▸ **TASK BRIEF**: Print every line of the listing exactly, please.

▶

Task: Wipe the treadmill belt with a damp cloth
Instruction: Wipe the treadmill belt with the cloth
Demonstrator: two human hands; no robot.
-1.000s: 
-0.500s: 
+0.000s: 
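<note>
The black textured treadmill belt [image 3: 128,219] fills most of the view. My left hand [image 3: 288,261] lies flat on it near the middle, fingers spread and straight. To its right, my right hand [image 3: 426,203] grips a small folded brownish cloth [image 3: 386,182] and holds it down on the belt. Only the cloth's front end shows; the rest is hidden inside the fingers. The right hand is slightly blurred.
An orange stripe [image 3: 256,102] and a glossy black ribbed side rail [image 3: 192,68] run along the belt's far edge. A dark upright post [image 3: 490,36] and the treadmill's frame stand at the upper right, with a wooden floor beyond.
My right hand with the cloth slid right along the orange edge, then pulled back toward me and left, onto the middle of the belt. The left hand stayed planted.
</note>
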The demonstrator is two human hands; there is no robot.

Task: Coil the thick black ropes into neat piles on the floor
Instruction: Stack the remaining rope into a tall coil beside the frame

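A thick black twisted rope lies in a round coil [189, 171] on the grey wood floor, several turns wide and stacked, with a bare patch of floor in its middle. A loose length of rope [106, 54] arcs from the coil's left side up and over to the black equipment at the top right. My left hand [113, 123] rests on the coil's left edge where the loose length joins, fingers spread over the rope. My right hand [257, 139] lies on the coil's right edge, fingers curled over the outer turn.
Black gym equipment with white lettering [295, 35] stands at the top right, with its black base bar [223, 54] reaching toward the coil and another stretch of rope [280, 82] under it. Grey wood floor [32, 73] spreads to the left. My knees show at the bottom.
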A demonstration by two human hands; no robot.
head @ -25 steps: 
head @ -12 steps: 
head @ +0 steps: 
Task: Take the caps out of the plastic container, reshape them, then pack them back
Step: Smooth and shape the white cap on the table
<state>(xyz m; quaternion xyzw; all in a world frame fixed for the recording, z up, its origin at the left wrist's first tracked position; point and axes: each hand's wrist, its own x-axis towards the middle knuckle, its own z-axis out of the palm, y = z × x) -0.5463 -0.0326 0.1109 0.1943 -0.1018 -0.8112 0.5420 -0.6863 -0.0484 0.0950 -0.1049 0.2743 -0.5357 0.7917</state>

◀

▸ **EXERCISE SOLUTION**:
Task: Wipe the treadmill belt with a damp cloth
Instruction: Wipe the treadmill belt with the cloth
Demonstrator: two human hands; no robot.
-1.000s: 
-0.500s: 
+0.000s: 
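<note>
The black textured treadmill belt [image 3: 128,219] fills most of the view. My left hand [image 3: 288,261] lies flat on it near the middle, fingers spread and straight. To its right, my right hand [image 3: 426,203] grips a small folded brownish cloth [image 3: 386,182] and holds it down on the belt. Only the cloth's front end shows; the rest is hidden inside the fingers. The right hand is slightly blurred.
An orange stripe [image 3: 256,102] and a glossy black ribbed side rail [image 3: 192,68] run along the belt's far edge. A dark upright post [image 3: 490,36] and the treadmill's frame stand at the upper right, with a wooden floor beyond.
My right hand with the cloth slid right along the orange edge, then pulled back toward me and left, onto the middle of the belt. The left hand stayed planted.
</note>
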The demonstrator is two human hands; there is no robot.

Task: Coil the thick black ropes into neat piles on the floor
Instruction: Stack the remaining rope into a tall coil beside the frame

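A thick black twisted rope lies in a round coil [189, 171] on the grey wood floor, several turns wide and stacked, with a bare patch of floor in its middle. A loose length of rope [106, 54] arcs from the coil's left side up and over to the black equipment at the top right. My left hand [113, 123] rests on the coil's left edge where the loose length joins, fingers spread over the rope. My right hand [257, 139] lies on the coil's right edge, fingers curled over the outer turn.
Black gym equipment with white lettering [295, 35] stands at the top right, with its black base bar [223, 54] reaching toward the coil and another stretch of rope [280, 82] under it. Grey wood floor [32, 73] spreads to the left. My knees show at the bottom.
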A demonstration by two human hands; no robot.
head @ -25 steps: 
head @ -12 steps: 
head @ +0 steps: 
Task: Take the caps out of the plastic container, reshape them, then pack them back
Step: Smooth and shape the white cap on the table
<state>(xyz m; quaternion xyzw; all in a world frame fixed for the recording, z up, its origin at the left wrist's first tracked position; point and axes: each hand's wrist, its own x-axis towards the middle knuckle, its own z-axis out of the palm, y = z × x) -0.5463 -0.0326 0.1109 0.1943 -0.1018 -0.8112 0.5420 -0.6863 -0.0484 0.0950 -0.1049 0.2743 -0.5357 0.7917</state>

There is nothing further to this answer.